### What you should do
Could you output every record below exactly, leaving out the pictures?

[[ Study material open ]]

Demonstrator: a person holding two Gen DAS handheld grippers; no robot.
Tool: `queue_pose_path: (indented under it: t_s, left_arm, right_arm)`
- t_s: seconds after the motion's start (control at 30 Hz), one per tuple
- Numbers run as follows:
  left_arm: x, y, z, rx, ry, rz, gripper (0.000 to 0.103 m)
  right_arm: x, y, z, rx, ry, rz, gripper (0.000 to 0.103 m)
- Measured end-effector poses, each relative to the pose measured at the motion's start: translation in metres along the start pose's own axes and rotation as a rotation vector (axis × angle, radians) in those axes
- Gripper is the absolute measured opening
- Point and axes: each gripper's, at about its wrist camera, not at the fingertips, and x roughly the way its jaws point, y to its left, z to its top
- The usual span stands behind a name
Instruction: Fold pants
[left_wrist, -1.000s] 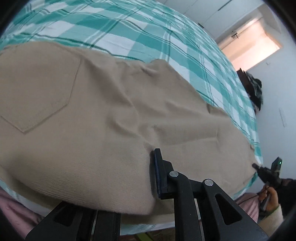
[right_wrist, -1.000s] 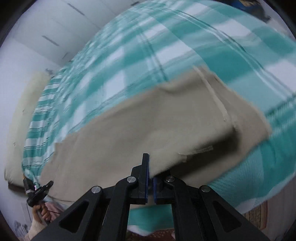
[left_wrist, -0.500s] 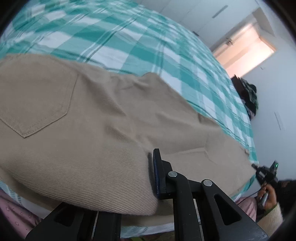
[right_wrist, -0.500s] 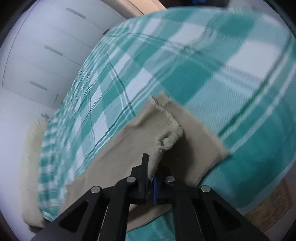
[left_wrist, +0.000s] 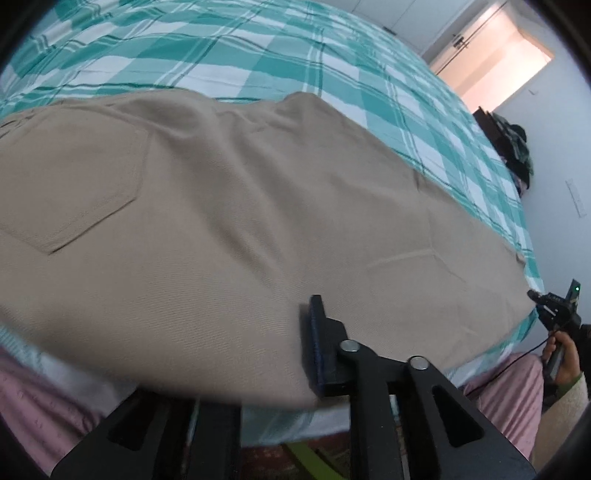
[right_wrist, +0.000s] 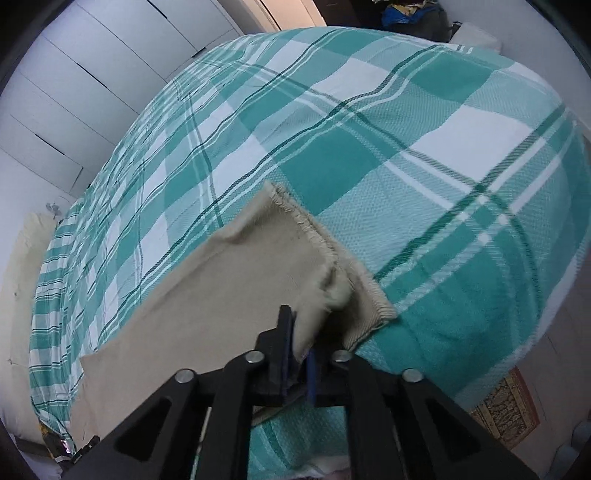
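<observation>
Tan pants (left_wrist: 229, 221) lie stretched along the near edge of a bed with a teal and white checked cover (left_wrist: 295, 62). A back pocket (left_wrist: 70, 184) shows at the left. My left gripper (left_wrist: 280, 354) is at the near edge of the seat; one finger (left_wrist: 317, 343) shows, the other is under the cloth. My right gripper (right_wrist: 299, 354) is shut on the frayed leg hem (right_wrist: 321, 251), lifting it slightly. The right gripper also shows far right in the left wrist view (left_wrist: 554, 306).
The bed cover (right_wrist: 406, 129) fills most of both views. White wardrobe doors (right_wrist: 74, 74) stand behind. A lit doorway (left_wrist: 495, 62) and dark items (left_wrist: 509, 147) are at the far end. A patterned rug (right_wrist: 506, 410) lies on the floor.
The right gripper has pulled the leg hem back and down, so the leg lies flatter and straighter. The left gripper has stayed at the seat edge; the cloth there looks smoother.
</observation>
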Motion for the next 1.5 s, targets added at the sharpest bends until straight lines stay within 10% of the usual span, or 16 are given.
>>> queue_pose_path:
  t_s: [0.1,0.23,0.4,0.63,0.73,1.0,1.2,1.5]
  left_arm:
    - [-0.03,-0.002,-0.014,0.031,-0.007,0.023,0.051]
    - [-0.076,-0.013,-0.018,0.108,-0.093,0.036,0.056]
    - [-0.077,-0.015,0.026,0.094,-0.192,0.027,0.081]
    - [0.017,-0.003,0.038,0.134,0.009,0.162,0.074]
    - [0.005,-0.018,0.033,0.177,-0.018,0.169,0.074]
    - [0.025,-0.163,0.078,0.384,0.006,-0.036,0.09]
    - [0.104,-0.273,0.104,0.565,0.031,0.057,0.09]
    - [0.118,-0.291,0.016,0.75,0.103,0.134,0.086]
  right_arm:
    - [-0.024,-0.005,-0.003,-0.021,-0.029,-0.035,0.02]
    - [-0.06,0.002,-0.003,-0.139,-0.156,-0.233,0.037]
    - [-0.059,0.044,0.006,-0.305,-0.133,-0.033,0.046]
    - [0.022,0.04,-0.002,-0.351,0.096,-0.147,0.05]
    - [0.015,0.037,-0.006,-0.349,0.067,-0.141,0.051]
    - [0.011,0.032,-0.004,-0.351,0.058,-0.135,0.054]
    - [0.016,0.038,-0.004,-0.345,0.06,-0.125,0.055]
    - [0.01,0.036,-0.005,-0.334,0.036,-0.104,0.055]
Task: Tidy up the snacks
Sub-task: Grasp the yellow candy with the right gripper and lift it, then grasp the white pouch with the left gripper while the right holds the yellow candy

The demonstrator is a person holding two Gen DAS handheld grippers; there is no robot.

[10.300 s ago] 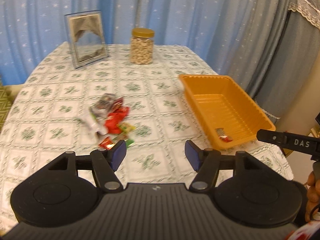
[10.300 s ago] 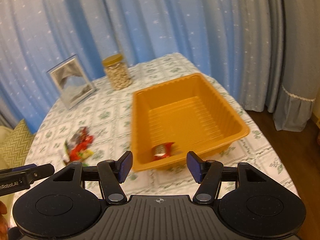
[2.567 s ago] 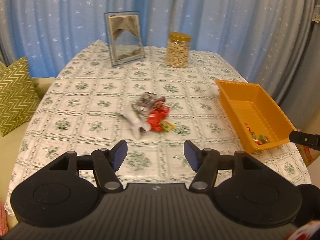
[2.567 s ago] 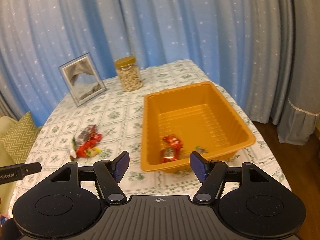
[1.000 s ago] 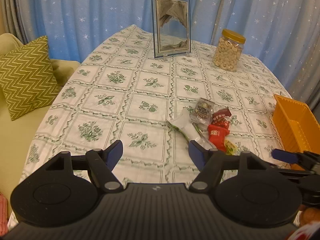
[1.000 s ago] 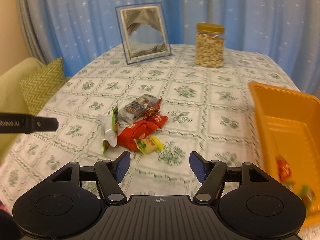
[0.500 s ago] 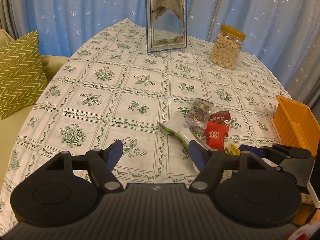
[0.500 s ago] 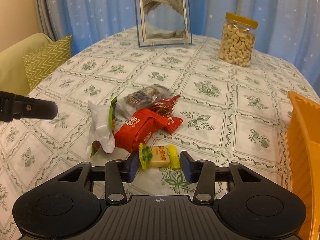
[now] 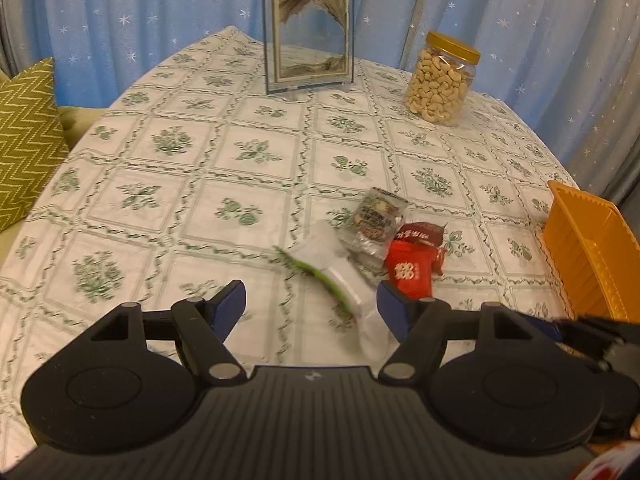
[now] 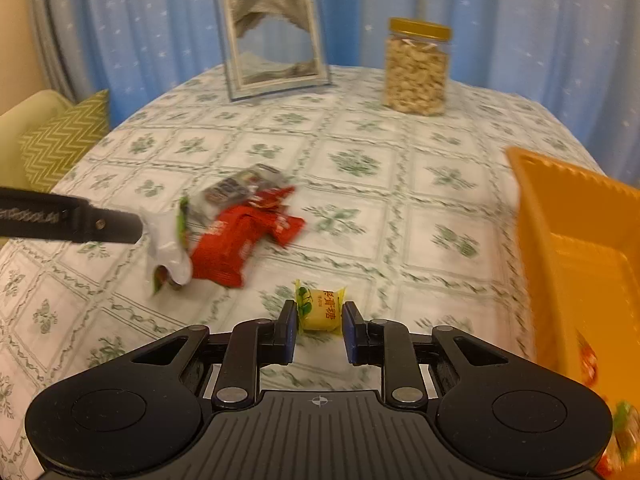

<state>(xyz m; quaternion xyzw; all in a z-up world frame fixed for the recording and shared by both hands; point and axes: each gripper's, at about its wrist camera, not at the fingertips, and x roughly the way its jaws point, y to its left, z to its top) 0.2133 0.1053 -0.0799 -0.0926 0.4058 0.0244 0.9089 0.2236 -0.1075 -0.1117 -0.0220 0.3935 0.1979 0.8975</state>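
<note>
My right gripper (image 10: 319, 330) pinches the yellow candy (image 10: 321, 309) near the orange bin (image 10: 560, 216), which holds some snacks. My left gripper (image 9: 311, 307) hangs spread; the snack pile (image 9: 376, 240) remains.

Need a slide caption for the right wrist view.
Right gripper shut on yellow candy, orange bin alongside.

Right hand-held gripper (image 10: 319, 326) now clamping yellow candy (image 10: 320, 309)
</note>
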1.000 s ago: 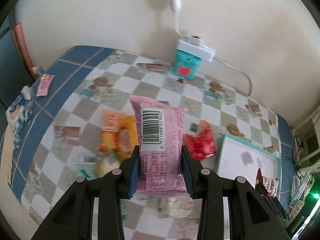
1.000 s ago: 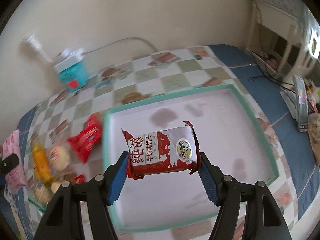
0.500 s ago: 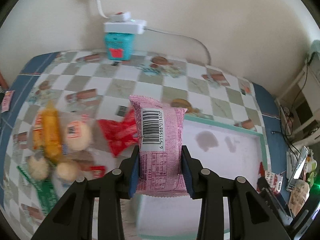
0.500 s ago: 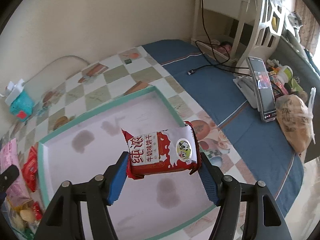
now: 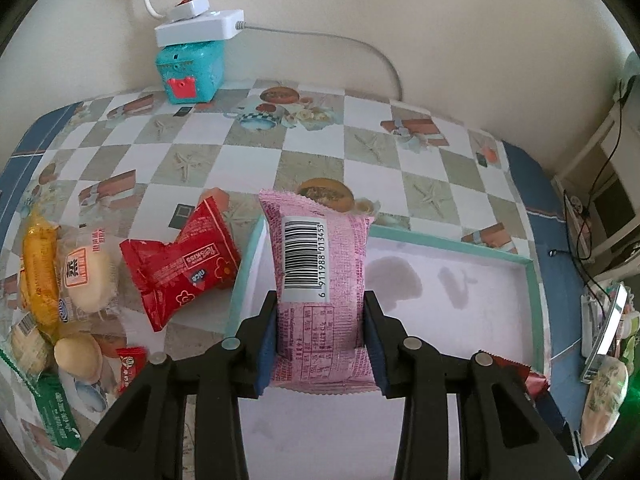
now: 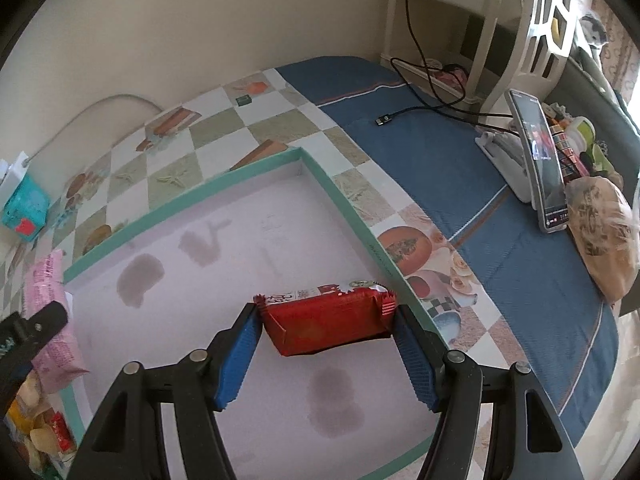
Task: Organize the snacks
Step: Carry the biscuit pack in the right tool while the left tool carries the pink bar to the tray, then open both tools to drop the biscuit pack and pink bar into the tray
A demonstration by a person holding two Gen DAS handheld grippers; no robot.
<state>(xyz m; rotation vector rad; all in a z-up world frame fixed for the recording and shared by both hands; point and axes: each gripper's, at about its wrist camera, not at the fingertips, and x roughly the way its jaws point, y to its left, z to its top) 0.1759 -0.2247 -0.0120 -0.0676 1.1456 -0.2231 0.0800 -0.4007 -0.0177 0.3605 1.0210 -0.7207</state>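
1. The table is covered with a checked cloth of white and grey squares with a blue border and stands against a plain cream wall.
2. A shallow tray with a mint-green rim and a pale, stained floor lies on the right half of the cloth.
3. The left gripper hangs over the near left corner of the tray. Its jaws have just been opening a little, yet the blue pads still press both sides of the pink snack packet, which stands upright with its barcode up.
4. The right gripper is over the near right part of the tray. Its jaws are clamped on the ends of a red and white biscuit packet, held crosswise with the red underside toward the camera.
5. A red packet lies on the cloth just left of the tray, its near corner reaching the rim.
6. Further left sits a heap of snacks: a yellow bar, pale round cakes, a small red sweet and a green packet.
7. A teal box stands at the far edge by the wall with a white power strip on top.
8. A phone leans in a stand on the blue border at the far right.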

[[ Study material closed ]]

### Response
Demonstrator: a person holding two Gen DAS handheld grippers; no robot.
Tool: `queue_pose_path: (indented under it: t_s, left_arm, right_arm)`
- t_s: seconds after the motion's start (control at 30 Hz), one per tuple
- Numbers run as follows:
  left_arm: x, y, z, rx, ry, rz, gripper (0.000 to 0.103 m)
  right_arm: x, y, z, rx, ry, rz, gripper (0.000 to 0.103 m)
- Measured end-effector poses, each relative to the pose measured at the motion's start: translation in metres along the start pose's own axes and rotation as a rotation vector (axis × angle, radians) in those axes
- Gripper is the absolute measured opening
- Point and axes: each gripper's, at about its wrist camera, not at the fingertips, and x roughly the way its jaws point, y to its left, z to its top
- The usual span stands behind a name
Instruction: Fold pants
[left_wrist, -1.000s] 
[right_wrist, -1.000s] 
[left_wrist, -0.500s] 
[right_wrist, -0.500s] 
[left_wrist, +0.000s] 
[right_wrist, +0.000s] 
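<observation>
Tan pants (left_wrist: 229, 221) lie stretched along the near edge of a bed with a teal and white checked cover (left_wrist: 295, 62). A back pocket (left_wrist: 70, 184) shows at the left. My left gripper (left_wrist: 280, 354) is at the near edge of the seat; one finger (left_wrist: 317, 343) shows, the other is under the cloth. My right gripper (right_wrist: 299, 354) is shut on the frayed leg hem (right_wrist: 321, 251), lifting it slightly. The right gripper also shows far right in the left wrist view (left_wrist: 554, 306).
The bed cover (right_wrist: 406, 129) fills most of both views. White wardrobe doors (right_wrist: 74, 74) stand behind. A lit doorway (left_wrist: 495, 62) and dark items (left_wrist: 509, 147) are at the far end. A patterned rug (right_wrist: 506, 410) lies on the floor.
The right gripper has pulled the leg hem back and down, so the leg lies flatter and straighter. The left gripper has stayed at the seat edge; the cloth there looks smoother.
</observation>
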Motion for the next 1.5 s, targets added at the sharpest bends until straight lines stay within 10% of the usual span, or 16 are given.
>>> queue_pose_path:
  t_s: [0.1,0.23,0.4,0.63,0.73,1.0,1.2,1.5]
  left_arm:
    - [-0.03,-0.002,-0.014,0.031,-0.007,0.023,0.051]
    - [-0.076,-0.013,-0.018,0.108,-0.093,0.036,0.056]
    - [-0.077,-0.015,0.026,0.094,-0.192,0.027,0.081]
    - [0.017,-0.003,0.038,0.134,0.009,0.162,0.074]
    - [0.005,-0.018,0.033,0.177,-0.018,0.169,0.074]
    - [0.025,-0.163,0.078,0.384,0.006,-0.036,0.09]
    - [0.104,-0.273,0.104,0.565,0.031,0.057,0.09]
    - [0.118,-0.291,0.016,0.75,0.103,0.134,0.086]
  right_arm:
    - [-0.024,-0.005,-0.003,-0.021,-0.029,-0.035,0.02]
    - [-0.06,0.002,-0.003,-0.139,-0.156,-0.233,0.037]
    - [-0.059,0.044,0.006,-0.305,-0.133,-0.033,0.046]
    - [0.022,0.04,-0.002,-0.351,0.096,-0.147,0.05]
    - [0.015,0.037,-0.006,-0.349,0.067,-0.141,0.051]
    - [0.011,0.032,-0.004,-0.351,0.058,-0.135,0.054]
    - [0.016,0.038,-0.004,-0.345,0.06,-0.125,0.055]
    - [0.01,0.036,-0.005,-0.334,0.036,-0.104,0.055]
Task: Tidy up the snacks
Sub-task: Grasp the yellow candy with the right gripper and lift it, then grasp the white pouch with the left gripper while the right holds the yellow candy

The demonstrator is a person holding two Gen DAS handheld grippers; there is no robot.

[10.300 s ago] 
[10.300 s ago] 
[2.567 s ago] 
[2.567 s ago] 
[1.000 s ago] 
[1.000 s ago] 
[0.500 s ago] 
[0.500 s ago] 
[now] 
[now] 

<state>(xyz m; quaternion xyzw; all in a z-up world frame fixed for the recording and shared by both hands; point and axes: each gripper's, at about its wrist camera, not at the fingertips, and x roughly the way its jaws point, y to its left, z to its top) 0.2133 0.1053 -0.0799 -0.0926 0.4058 0.0244 0.9089 0.2236 -0.1075 -0.1117 -0.0220 0.3935 0.1979 0.8975</state>
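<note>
My right gripper (image 10: 319, 330) pinches the yellow candy (image 10: 321, 309) near the orange bin (image 10: 560, 216), which holds some snacks. My left gripper (image 9: 311, 307) hangs spread; the snack pile (image 9: 376, 240) remains.

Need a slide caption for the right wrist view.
Right gripper shut on yellow candy, orange bin alongside.

Right hand-held gripper (image 10: 319, 326) now clamping yellow candy (image 10: 320, 309)
</note>
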1.000 s ago: 
1.000 s ago: 
0.500 s ago: 
0.500 s ago: 
now: 
now: 
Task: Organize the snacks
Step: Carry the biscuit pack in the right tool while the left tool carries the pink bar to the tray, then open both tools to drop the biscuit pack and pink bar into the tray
A demonstration by a person holding two Gen DAS handheld grippers; no robot.
<state>(xyz m; rotation vector rad; all in a z-up world frame fixed for the recording and shared by both hands; point and axes: each gripper's, at about its wrist camera, not at the fingertips, and x roughly the way its jaws point, y to its left, z to its top) 0.1759 -0.2247 -0.0120 -0.0676 1.1456 -0.2231 0.0800 -0.4007 -0.0177 0.3605 1.0210 -0.7207</state>
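1. The table is covered with a checked cloth of white and grey squares with a blue border and stands against a plain cream wall.
2. A shallow tray with a mint-green rim and a pale, stained floor lies on the right half of the cloth.
3. The left gripper hangs over the near left corner of the tray. Its jaws have just been opening a little, yet the blue pads still press both sides of the pink snack packet, which stands upright with its barcode up.
4. The right gripper is over the near right part of the tray. Its jaws are clamped on the ends of a red and white biscuit packet, held crosswise with the red underside toward the camera.
5. A red packet lies on the cloth just left of the tray, its near corner reaching the rim.
6. Further left sits a heap of snacks: a yellow bar, pale round cakes, a small red sweet and a green packet.
7. A teal box stands at the far edge by the wall with a white power strip on top.
8. A phone leans in a stand on the blue border at the far right.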

There is nothing further in this answer.